_Task to carry out_
Given the listing below, write out exactly the lines starting with the line that has "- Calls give" and going on through the line that has "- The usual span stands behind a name", both kept.

_Material to process_
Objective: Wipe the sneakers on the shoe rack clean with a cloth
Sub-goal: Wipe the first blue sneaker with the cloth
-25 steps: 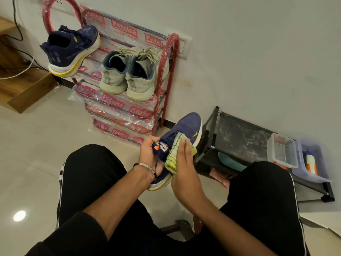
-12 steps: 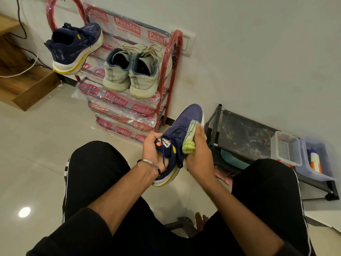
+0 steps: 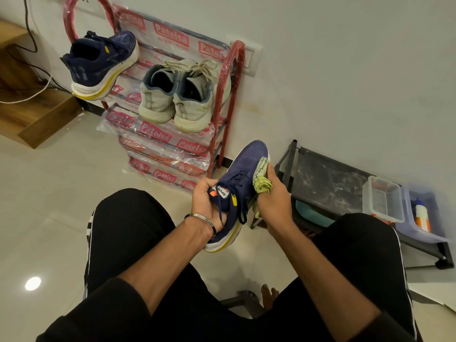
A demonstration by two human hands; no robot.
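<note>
The left hand grips the navy sneaker by its collar; the right hand, clutching the cloth, has slid toward the toe, so wiping progresses.

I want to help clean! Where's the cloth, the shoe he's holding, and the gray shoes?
cloth (image 3: pixel 262 185): head view, bunched middle.
held shoe (image 3: pixel 249 159): head view, toe top.
gray shoes (image 3: pixel 155 104): head view, left shoe's heel.
</note>
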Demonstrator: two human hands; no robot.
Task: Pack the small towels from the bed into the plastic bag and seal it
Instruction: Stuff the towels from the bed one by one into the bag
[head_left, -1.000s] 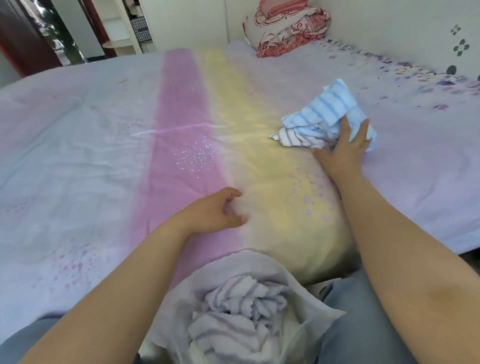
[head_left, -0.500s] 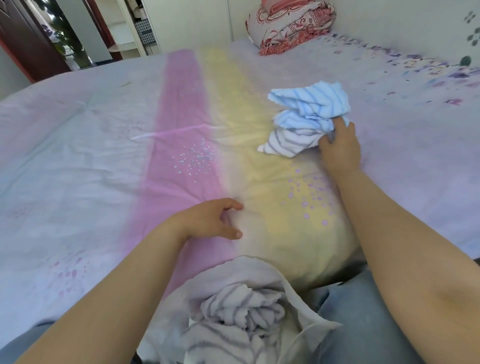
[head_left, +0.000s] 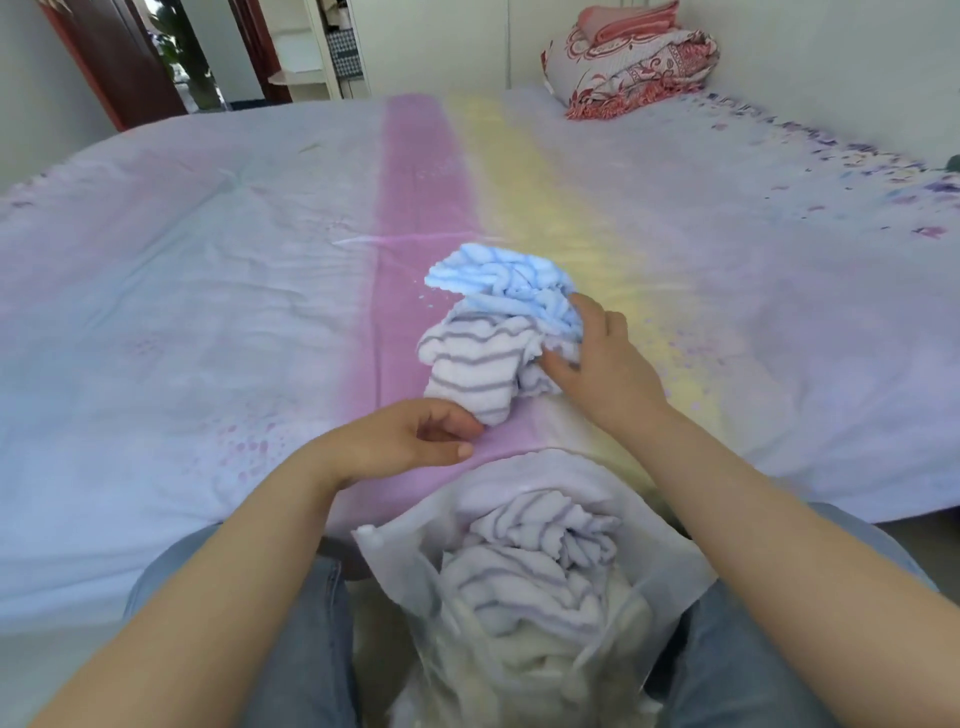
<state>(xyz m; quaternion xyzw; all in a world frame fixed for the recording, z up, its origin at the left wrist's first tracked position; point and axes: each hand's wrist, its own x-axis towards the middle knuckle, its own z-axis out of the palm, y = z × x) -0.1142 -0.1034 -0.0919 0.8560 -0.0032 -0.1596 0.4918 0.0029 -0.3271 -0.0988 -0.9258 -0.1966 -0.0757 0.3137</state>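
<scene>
Our right hand (head_left: 597, 364) grips the bunched towels (head_left: 488, 338) at frame centre; our left hand (head_left: 410, 441) – loosely curled, holding nothing – waits beneath to steady them toward the bag (head_left: 524, 587) (lower centre, unsealed).

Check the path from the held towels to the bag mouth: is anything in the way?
Nothing visible blocks it. The right hand holds the towels above the open plastic bag; the left hand is beside the route, not across it.

Pale walls (head_left: 831, 47), white shelving (head_left: 317, 52), dark red door (head_left: 119, 67)
</scene>
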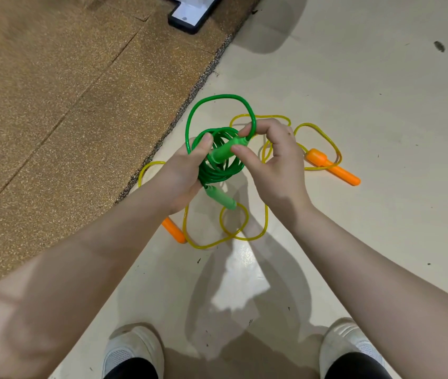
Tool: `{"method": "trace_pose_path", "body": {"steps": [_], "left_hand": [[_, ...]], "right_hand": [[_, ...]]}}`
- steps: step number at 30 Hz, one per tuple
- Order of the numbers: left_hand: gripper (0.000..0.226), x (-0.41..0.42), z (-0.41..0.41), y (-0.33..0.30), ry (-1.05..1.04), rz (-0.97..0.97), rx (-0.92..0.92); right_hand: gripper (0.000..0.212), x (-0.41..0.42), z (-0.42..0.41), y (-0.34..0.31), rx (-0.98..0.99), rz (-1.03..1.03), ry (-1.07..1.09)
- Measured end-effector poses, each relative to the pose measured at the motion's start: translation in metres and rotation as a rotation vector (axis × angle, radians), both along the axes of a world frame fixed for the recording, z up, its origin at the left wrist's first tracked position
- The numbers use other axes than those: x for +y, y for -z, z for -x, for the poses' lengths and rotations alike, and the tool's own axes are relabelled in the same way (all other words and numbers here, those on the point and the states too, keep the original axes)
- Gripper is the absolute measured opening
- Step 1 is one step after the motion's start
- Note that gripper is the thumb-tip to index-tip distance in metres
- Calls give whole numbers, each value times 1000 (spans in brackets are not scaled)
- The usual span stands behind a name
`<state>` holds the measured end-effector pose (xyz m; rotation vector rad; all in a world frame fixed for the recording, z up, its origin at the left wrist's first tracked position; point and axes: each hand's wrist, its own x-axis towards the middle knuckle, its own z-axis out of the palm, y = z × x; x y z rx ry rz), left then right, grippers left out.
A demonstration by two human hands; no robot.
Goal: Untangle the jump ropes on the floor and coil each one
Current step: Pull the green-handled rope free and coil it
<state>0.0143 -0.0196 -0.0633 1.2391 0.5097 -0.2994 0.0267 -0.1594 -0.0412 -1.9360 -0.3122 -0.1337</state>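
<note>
White shoes [132, 351] stand nearest, and beyond them the left hand [183, 173] grips the coiled green rope [217, 170] while the right hand [277, 162] pinches its handle [224, 151], above the yellow rope [255, 231] sprawled on the floor [367, 242].

floor [354, 105] — pale, glossy | yellow rope [265, 228] | brown mat [53, 105]

looks like a gym or play area to me: speckled rubber mat [53, 119] beyond my hands, beside smooth pale floor [367, 105].
</note>
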Motion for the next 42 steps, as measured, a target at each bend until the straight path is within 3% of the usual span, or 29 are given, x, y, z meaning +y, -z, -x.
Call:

_Result for this exercise_
- Calls give whole numbers, each value times 1000 (spans in brackets are not scaled)
- The usual span stands behind a name

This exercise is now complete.